## Exercise description
Please repeat the whole listing verbatim.

## Dataset section
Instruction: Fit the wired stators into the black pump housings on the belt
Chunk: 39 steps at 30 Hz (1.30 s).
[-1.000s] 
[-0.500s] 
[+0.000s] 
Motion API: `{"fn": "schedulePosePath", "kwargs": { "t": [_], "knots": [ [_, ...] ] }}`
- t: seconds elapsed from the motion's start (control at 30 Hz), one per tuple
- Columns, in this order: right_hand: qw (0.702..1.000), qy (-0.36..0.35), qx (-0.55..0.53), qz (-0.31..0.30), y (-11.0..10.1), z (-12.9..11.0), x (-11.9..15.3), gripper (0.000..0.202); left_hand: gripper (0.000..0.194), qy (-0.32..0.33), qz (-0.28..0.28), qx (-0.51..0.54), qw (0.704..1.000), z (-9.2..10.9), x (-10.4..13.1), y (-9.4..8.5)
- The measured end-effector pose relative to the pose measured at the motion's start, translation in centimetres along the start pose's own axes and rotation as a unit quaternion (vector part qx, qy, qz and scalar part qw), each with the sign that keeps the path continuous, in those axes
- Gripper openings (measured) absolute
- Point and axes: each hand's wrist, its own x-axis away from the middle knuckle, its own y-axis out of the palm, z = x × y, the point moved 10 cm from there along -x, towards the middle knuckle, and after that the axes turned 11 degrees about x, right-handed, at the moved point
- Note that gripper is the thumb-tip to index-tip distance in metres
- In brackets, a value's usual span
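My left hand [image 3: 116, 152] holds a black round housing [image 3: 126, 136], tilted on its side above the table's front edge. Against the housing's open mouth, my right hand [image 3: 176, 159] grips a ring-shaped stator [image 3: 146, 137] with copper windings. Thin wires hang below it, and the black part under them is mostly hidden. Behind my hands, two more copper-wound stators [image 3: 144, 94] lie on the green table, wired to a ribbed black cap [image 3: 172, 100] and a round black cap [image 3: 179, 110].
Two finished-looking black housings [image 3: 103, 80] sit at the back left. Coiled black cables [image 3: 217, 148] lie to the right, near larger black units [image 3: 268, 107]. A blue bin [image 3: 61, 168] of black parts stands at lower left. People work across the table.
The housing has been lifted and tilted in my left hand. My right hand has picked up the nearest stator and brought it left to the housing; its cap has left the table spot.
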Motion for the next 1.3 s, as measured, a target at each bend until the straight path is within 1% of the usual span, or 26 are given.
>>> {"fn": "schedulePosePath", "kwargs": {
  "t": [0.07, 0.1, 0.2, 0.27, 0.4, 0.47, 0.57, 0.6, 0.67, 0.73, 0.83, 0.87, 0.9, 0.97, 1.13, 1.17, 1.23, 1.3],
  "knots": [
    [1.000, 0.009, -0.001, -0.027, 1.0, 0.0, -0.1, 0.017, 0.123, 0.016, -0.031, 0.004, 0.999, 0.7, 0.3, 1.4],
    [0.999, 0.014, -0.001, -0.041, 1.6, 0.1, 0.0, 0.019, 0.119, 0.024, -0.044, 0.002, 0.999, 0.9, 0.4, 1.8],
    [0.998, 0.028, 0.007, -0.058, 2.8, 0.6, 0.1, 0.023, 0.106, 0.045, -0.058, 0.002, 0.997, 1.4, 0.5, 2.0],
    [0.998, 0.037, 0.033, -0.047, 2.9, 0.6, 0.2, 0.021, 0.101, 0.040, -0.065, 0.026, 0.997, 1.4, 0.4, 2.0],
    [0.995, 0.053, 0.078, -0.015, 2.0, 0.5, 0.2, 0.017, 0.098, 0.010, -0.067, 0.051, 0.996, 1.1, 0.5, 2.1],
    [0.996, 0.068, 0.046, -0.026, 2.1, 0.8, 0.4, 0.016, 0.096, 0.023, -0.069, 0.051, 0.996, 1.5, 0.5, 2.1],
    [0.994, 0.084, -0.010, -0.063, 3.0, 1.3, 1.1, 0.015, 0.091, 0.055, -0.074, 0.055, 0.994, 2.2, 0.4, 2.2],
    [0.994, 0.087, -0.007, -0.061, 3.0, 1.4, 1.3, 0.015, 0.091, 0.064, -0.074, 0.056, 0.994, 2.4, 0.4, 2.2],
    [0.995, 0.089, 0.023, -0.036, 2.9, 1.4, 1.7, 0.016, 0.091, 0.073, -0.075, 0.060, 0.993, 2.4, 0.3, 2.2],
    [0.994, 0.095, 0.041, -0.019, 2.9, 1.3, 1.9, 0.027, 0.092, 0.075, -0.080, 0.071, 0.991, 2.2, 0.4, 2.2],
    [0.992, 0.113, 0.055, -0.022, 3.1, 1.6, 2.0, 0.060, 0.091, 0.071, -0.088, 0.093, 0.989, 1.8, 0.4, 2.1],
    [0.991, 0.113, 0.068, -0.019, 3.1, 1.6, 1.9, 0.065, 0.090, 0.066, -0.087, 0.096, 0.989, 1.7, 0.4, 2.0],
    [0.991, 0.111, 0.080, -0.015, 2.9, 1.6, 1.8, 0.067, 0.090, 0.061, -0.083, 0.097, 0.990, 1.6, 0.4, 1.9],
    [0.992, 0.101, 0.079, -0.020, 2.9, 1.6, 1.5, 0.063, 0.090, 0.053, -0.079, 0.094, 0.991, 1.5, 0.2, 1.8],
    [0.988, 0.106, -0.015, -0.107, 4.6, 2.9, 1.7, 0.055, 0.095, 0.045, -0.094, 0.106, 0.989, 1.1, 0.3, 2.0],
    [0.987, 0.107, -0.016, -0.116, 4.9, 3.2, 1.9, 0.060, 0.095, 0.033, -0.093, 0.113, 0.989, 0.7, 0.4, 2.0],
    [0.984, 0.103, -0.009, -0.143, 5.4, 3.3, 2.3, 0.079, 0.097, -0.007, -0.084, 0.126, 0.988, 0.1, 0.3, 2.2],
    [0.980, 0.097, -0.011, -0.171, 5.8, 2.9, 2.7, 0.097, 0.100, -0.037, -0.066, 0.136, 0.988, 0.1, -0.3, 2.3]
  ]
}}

## Solution for this task
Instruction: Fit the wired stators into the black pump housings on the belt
Chunk: 39 steps at 30 Hz (1.30 s).
[-1.000s] 
[-0.500s] 
[+0.000s] 
Motion API: `{"fn": "schedulePosePath", "kwargs": { "t": [_], "knots": [ [_, ...] ] }}`
- t: seconds elapsed from the motion's start (control at 30 Hz), one per tuple
- Columns, in this order: right_hand: qw (0.702..1.000), qy (-0.36..0.35), qx (-0.55..0.53), qz (-0.31..0.30), y (-11.0..10.1), z (-12.9..11.0), x (-11.9..15.3), gripper (0.000..0.202); left_hand: gripper (0.000..0.194), qy (-0.32..0.33), qz (-0.28..0.28), qx (-0.51..0.54), qw (0.704..1.000), z (-9.2..10.9), x (-10.4..13.1), y (-9.4..8.5)
- The measured end-effector pose relative to the pose measured at the motion's start, translation in centimetres along the start pose's own axes and rotation as a unit quaternion (vector part qx, qy, qz and scalar part qw), each with the sign that keeps the path continuous, in those axes
- Gripper openings (measured) absolute
- Point and axes: each hand's wrist, its own x-axis away from the middle knuckle, its own y-axis out of the palm, z = x × y, the point moved 10 cm from there along -x, towards the middle knuckle, and after that the axes turned 11 degrees about x, right-handed, at the moved point
- Note that gripper is the thumb-tip to index-tip distance in metres
- In brackets, a value's usual span
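My left hand [image 3: 116, 152] holds a black round housing [image 3: 126, 136], tilted on its side above the table's front edge. Against the housing's open mouth, my right hand [image 3: 176, 159] grips a ring-shaped stator [image 3: 146, 137] with copper windings. Thin wires hang below it, and the black part under them is mostly hidden. Behind my hands, two more copper-wound stators [image 3: 144, 94] lie on the green table, wired to a ribbed black cap [image 3: 172, 100] and a round black cap [image 3: 179, 110].
Two finished-looking black housings [image 3: 103, 80] sit at the back left. Coiled black cables [image 3: 217, 148] lie to the right, near larger black units [image 3: 268, 107]. A blue bin [image 3: 61, 168] of black parts stands at lower left. People work across the table.
The housing has been lifted and tilted in my left hand. My right hand has picked up the nearest stator and brought it left to the housing; its cap has left the table spot.
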Motion for the next 1.3 s, as measured, a target at each bend until the straight path is within 1% of the usual span, or 26 are given.
>>> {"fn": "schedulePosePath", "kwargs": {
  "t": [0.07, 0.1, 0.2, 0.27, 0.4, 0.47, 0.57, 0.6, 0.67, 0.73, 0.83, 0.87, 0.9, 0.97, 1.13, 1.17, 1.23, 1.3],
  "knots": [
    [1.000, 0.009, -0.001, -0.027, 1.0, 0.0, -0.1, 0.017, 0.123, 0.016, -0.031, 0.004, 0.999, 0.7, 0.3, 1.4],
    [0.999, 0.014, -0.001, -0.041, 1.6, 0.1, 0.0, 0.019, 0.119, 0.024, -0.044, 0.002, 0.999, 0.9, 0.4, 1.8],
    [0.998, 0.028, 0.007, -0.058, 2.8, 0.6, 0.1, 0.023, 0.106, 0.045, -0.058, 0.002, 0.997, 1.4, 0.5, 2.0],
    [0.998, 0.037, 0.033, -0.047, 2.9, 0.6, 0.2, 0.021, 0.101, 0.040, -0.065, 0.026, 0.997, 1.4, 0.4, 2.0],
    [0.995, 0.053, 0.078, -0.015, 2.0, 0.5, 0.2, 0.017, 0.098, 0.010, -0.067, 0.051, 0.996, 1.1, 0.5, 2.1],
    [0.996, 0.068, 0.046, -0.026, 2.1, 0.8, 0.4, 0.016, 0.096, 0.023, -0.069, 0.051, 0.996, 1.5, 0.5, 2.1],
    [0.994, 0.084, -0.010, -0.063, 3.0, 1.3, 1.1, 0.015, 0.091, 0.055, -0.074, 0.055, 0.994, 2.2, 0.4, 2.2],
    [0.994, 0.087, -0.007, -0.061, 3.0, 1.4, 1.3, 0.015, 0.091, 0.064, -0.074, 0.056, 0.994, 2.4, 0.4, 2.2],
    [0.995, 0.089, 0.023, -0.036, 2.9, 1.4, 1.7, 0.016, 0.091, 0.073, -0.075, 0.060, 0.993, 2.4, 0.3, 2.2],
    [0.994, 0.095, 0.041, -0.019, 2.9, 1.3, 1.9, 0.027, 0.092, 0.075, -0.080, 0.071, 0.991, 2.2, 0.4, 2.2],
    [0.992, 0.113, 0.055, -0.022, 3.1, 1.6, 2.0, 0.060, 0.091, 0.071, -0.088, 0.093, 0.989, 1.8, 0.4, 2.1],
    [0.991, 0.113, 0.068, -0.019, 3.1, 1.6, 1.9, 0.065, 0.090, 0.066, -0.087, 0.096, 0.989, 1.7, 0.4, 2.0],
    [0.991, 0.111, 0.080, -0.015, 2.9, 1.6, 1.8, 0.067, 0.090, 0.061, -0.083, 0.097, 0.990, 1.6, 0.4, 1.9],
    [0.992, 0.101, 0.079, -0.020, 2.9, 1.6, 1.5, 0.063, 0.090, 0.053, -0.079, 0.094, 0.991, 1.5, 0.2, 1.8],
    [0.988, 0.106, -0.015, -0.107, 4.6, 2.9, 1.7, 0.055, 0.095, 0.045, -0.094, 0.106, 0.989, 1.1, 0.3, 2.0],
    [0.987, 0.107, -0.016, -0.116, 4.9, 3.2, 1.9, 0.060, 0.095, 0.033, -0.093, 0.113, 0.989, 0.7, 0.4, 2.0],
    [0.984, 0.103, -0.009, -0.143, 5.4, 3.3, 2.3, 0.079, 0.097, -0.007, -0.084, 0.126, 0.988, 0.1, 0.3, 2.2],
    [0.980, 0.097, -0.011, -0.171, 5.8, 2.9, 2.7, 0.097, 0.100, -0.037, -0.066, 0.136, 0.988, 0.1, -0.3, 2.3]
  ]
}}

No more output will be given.